NOTE: If you want to use a toolkit wrapper to parse molecules from a CSV file then you almost certainly want to use the new - and simpler - toolkit wrapper function read_csv_ids_and_molecules.

Finally, use read_csv_ids_and_fingerprints() to read the ids and encoded fingerprints from a file. The default uses the “hex” decoder (chemfp.bitops.hex_decode()) but you can pass in your own function returning the number of bits (which can be None) and the decoded fingerprint as a byte string:

>>> def decode_fp(fp_text):
...   return 32, x.to_bytes(4, "big")
...
>>> reader
CSVFingerprintReader(id from column 'MOLPORTID' (column #3), fp from
column 'SMILES_CANONICAL' (column #2), dialect='tsv', filename=
'fulldb_smiles-009-000-000--009-499-999.txt.gz')
>>> next(reader)
('MolPort-009-675-630', b'\x00\x00\x00*')

New toolkit wrapper functions to read CSV files

The toolkit wrappers have a new read_csv_ids_and_molecules() function which reads ids and molecules from a CSV file, using a specified structure format.

>>> from chemfp import rdkit_toolkit as T
>>> filename = "fulldb_smiles-009-000-000--009-499-999.txt.gz"
>>> reader = T.read_csv_ids_and_molecules(filename, dialect="tsv",
...   id_column="MOLPORTID", mol_column="STANDARD_INCHI", format="inchi")
>>>
>>> reader
CSVIdAndMoleculeReader(id from column 'MOLPORTID' (column #3), mol
from column 'STANDARD_INCHI' (column #4), dialect='tsv', record_format=
'inchi', filename='fulldb_smiles-009-000-000--009-499-999.txt.gz')
>>> next(reader)
('MolPort-009-675-630', <rdkit.Chem.rdchem.Mol object at 0x10b0077d0>)

This works for all of the supported cheminformatics toolkits:

>>> from chemfp import rdkit_toolkit as T
>>> from chemfp import openbabel_toolkit as T
>>> from chemfp import openeye_toolkit as T
>>> from chemfp import cdk_toolkit as T

There is currently no direct way to read the molecules and convert them to fingerprints as an (id, fingerprint) pair.
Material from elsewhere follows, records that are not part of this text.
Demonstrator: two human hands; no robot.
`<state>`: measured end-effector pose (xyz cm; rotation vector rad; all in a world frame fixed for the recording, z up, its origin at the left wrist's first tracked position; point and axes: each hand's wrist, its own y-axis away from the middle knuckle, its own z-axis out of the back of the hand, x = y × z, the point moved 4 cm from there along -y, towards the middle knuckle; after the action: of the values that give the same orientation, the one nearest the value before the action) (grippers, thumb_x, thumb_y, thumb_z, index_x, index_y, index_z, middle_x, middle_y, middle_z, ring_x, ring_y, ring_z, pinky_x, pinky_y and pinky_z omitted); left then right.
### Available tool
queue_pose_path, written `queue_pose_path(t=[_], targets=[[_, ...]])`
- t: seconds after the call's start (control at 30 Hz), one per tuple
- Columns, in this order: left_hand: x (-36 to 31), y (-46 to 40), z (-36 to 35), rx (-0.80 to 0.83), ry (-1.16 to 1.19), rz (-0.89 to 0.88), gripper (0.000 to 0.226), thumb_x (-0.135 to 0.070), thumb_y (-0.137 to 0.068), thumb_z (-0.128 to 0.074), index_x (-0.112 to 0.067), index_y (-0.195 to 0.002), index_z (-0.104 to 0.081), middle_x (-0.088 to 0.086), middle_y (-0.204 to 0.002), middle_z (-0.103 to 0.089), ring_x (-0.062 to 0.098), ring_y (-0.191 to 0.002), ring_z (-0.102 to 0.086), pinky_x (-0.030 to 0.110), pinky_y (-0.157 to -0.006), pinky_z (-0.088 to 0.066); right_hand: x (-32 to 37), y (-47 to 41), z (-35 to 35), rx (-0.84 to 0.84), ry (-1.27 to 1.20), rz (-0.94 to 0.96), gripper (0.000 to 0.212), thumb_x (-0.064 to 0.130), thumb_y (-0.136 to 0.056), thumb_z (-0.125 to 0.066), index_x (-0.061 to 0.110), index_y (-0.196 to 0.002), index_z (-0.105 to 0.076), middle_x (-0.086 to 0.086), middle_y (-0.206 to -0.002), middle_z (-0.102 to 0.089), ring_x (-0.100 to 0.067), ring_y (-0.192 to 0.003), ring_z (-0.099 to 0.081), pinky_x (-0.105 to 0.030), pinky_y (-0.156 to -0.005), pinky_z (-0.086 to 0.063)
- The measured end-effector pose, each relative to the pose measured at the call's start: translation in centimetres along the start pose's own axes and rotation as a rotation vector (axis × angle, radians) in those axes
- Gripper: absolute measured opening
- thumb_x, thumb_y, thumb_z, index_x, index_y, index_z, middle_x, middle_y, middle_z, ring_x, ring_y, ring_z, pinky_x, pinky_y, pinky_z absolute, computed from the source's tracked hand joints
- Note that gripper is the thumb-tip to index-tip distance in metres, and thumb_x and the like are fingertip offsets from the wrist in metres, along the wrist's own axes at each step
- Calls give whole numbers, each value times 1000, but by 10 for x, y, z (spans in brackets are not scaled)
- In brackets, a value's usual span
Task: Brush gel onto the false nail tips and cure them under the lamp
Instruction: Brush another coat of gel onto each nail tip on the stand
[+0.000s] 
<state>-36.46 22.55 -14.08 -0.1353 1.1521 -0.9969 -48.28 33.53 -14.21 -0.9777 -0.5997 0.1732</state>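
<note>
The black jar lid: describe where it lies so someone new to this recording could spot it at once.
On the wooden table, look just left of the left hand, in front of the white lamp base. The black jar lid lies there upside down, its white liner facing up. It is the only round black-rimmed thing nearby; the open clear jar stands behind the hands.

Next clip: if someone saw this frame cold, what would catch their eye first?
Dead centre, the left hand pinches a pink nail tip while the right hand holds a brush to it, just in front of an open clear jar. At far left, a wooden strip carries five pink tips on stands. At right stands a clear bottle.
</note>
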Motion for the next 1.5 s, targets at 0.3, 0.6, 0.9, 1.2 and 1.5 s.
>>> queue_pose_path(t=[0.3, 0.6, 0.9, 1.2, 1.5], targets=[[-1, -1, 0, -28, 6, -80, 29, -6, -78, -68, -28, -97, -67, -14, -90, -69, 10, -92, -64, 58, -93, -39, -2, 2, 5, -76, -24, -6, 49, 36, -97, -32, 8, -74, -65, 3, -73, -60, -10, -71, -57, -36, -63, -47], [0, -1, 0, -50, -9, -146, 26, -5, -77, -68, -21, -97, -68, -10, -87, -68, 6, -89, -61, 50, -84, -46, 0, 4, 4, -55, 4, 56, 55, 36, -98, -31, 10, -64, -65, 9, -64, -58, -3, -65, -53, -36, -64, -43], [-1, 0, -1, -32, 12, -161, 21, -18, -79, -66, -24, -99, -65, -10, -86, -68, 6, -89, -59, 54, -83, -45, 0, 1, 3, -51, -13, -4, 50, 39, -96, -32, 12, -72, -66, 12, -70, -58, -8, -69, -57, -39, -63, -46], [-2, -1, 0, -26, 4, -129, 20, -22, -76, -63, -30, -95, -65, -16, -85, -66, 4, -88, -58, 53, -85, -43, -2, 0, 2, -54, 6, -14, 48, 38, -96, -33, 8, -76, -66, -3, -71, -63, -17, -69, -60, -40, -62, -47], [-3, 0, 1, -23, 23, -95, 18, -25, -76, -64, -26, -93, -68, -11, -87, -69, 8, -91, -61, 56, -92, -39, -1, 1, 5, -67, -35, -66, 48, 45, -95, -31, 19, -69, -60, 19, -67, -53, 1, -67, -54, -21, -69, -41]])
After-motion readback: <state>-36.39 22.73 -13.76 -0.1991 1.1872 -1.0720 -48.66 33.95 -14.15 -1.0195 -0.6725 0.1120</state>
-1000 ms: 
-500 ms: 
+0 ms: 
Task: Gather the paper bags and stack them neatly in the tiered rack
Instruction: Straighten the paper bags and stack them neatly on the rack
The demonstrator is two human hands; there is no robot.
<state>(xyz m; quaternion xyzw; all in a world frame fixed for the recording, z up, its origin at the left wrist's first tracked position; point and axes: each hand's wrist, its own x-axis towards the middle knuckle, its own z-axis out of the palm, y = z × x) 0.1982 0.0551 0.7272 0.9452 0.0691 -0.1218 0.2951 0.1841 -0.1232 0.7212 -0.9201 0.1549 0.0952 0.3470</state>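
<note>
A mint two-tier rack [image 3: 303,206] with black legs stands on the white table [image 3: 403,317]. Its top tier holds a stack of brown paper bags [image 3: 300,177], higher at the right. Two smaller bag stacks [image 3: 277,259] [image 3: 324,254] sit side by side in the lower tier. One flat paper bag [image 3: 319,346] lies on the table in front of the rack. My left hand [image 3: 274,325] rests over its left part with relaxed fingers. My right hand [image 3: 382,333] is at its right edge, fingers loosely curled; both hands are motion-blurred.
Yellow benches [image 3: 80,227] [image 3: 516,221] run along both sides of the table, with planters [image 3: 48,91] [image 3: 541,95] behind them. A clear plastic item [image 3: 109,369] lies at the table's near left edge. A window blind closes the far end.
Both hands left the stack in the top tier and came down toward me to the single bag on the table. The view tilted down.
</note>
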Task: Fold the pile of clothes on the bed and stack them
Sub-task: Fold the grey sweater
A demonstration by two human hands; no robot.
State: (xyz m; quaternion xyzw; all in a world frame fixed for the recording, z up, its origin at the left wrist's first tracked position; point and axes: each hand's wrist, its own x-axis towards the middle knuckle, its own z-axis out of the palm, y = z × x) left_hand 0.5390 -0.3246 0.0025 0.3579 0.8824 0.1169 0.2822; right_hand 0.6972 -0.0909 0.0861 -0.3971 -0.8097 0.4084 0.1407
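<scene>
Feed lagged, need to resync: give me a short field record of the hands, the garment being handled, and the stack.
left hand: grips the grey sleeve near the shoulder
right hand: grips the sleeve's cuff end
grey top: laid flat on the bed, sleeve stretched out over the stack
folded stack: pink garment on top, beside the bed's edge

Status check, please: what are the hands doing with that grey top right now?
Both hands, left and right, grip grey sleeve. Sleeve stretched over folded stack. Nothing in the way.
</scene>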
You will need to handle the conversion yourself, like the following:

>>> from chemfp import rdkit_toolkit as T
>>> fptype = T.morgan(fpSize=128)
>>> reader = T.read_csv_ids_and_molecules(filename, dialect="tsv",
...   id_column="MOLPORTID", mol_column="STANDARD_INCHI", format="inchi")
>>>
>>> fptype = T.morgan(fpSize=128)
>>> id_fp_iter = ((id, fptype.from_mol(mol)) for (id, mol) in reader)
>>> next(id_fp_iter)
('MolPort-009-675-630', b'&\x15HD\xca\xa2\xc0\x00A\x00o\x02P\x00\xc0:')

The next version of chemfp will likely have a function for this operation.

translate command

Chemfp uses a “toolkit wrapper” to provide a consistent API for reading and writing structure files for each of the supported toolkits, and for generating fingerprints using the toolkit-specific fingerprint generators.

Chemfp 4.1 adds a new chemfp translate command-line tool which uses that wrapper API to read structure files in one format and write them to a file in another format.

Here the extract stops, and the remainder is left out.